Goodwin, meanwhile, is excited about the future. He has a steady stream of customers and new-found celebrity in the automotive world, thanks in part to a 2007 episode of MTV's "Pimp My Ride" in which he modified a 1965 Chevy Impala that beat a Lamborghini in a drag race. While taping the show, he met California Gov. Arnold Schwarzenegger, who asked Goodwin to convert his 1987 Jeep Grand Wagoneer to run on biodiesel.

Now, Goodwin and singer Neil Young are converting the rock legend's white 1959 Lincoln Continental to run on hydrogen and electricity. A few days ago, he and Goodwin took it on a spin around Wichita.

"This is my hot rod Lincoln right here," said Young, proudly. "No emissions. No emissions ever. No matter how far we go, just going on electric or the generator, there's nothing coming out of the tailpipe."

Young is making a documentary about the car — dubbed the "Linc Volt" — and he and Goodwin plan to enter it into the upcoming Progressive Automotive X-Prize competition.

Being "green" is a bonus for Goodwin, who also tinkers with everything from cell phones to toasters. He laughs when asked if he's an environmentalist.

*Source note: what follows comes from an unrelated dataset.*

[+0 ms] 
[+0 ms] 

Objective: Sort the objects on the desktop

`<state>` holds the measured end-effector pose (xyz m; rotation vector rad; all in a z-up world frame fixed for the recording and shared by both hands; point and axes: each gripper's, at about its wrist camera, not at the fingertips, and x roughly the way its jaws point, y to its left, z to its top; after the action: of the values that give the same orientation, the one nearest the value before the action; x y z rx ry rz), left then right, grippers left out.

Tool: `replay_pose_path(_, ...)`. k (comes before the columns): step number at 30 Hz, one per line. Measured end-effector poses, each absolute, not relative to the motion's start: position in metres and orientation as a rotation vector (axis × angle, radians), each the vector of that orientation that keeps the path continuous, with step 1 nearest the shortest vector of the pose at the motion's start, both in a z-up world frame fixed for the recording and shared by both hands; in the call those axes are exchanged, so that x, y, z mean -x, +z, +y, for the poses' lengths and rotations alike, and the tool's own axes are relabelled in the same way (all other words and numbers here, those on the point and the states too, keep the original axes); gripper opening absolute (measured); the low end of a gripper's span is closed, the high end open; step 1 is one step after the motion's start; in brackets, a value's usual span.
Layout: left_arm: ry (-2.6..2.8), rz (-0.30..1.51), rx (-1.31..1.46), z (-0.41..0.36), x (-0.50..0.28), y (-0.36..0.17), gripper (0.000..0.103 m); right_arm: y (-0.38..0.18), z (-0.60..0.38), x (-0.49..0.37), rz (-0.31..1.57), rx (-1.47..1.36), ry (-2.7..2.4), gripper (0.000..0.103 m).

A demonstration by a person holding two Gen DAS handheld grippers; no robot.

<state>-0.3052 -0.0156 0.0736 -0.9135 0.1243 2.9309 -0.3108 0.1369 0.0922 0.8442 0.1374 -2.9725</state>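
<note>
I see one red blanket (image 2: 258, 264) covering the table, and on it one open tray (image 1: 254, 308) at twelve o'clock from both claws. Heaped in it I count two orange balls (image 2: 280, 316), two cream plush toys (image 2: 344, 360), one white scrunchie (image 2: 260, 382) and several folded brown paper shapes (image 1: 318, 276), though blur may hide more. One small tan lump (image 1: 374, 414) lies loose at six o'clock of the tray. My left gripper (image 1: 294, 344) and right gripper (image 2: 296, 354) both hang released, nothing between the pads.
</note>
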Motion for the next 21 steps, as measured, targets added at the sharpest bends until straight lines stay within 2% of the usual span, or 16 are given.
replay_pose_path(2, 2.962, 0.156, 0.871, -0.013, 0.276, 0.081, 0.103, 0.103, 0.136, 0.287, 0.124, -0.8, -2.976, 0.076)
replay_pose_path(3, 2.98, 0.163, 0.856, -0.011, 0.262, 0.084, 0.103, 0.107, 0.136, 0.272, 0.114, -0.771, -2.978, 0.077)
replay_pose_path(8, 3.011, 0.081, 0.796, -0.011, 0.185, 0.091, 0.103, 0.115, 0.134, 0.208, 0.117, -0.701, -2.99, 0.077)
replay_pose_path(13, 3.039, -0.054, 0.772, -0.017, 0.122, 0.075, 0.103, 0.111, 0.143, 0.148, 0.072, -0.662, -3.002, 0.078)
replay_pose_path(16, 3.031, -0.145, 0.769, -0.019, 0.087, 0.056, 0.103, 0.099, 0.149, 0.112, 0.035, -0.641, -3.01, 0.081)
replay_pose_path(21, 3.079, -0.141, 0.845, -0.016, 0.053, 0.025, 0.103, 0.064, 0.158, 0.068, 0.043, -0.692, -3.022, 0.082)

"I don't know what an environmentalist is," he said. "I just try to fix problems. I'm a good fixer of things."

In the end, Goodwin says the most important thing to fix is inefficiency.

"Everybody is worried about what fuel source is going to be the next hot seller," he said. "And I'm saying we need to focus on creating vehicles that are more efficient. I don't mind seeing $10-a-gallon gas when I have a 200 mile-a-gallon vehicle."

ABC Wichita affiliate KAKE-TV contributed to this report.